### Task prompt
Give back exactly the lines from the start of the listing to the line containing "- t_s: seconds", inclusive, and nothing beyond them.

### Exercise data
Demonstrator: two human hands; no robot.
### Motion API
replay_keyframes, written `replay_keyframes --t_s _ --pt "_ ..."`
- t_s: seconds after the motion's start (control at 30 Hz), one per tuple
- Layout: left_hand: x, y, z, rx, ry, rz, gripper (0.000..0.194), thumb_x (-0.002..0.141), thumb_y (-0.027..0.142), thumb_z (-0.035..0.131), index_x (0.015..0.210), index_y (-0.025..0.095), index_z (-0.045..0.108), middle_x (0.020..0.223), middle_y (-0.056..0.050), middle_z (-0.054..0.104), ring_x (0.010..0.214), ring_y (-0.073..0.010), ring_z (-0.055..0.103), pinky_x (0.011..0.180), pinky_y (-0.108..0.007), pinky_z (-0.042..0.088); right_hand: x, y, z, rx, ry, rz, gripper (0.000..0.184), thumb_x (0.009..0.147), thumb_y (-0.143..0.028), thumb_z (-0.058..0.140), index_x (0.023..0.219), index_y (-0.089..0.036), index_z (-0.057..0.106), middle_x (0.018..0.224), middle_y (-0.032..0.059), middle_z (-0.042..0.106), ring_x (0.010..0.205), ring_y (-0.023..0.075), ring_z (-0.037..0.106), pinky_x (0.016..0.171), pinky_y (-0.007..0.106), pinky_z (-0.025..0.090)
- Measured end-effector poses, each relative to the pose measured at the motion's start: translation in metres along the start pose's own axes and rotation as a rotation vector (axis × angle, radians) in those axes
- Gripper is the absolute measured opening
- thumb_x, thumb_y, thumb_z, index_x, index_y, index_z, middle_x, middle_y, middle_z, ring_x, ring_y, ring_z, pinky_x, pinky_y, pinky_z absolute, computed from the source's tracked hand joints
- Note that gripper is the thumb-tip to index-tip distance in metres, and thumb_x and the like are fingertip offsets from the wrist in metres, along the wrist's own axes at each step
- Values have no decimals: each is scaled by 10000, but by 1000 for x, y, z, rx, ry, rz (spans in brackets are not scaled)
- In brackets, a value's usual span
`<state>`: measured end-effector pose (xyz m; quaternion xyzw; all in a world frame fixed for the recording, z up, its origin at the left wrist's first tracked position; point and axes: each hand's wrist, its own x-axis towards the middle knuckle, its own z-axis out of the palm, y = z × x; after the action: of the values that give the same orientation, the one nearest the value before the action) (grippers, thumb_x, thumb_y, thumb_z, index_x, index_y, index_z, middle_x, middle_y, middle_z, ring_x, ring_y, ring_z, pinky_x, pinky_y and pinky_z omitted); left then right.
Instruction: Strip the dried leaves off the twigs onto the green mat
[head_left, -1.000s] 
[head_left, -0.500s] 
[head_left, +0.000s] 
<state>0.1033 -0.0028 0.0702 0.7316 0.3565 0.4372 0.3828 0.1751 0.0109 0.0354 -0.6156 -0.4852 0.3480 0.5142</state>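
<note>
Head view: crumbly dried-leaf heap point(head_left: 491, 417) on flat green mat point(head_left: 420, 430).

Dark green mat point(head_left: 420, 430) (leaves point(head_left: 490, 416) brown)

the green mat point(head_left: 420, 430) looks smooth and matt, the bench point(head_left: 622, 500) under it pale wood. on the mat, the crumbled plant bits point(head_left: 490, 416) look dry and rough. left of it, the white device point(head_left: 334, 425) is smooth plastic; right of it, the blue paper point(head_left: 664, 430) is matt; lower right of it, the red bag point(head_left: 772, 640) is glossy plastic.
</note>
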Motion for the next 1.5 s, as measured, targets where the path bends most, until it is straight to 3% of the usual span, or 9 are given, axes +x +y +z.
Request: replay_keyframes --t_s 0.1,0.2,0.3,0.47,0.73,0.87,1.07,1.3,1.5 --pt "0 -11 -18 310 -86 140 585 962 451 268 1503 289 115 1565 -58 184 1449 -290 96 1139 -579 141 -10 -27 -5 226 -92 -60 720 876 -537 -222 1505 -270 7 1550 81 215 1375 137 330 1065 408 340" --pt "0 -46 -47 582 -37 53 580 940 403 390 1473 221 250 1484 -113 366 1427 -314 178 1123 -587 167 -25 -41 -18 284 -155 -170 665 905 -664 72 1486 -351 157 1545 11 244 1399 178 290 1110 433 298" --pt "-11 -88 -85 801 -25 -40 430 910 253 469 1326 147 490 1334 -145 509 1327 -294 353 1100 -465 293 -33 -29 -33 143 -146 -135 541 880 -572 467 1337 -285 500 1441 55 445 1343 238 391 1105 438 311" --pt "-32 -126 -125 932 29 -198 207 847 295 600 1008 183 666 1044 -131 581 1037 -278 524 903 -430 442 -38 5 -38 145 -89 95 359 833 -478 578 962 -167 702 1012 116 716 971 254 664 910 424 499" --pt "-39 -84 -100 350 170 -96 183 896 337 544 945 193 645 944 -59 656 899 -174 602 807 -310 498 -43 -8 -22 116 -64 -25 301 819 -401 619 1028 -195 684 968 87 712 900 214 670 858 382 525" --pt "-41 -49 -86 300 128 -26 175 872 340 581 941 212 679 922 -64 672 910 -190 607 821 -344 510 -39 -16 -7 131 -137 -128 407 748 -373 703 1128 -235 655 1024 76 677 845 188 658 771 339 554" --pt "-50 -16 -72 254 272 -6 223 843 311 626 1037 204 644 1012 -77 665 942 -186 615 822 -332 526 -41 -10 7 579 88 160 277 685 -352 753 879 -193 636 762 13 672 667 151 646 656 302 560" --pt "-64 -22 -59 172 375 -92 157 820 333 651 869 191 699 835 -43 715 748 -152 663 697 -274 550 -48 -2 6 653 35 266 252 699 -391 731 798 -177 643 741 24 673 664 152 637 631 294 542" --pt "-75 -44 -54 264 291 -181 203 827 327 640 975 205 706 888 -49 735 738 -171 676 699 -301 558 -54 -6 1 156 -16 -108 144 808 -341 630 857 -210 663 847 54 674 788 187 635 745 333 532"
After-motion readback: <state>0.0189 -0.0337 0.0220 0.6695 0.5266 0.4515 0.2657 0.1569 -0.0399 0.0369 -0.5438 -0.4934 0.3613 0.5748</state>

### Task response
Demonstrator: two human hands; no robot.
### Motion API
replay_keyframes, written `replay_keyframes --t_s _ --pt "_ ..."`
- t_s: seconds after the motion's start (control at 30 Hz), one per tuple

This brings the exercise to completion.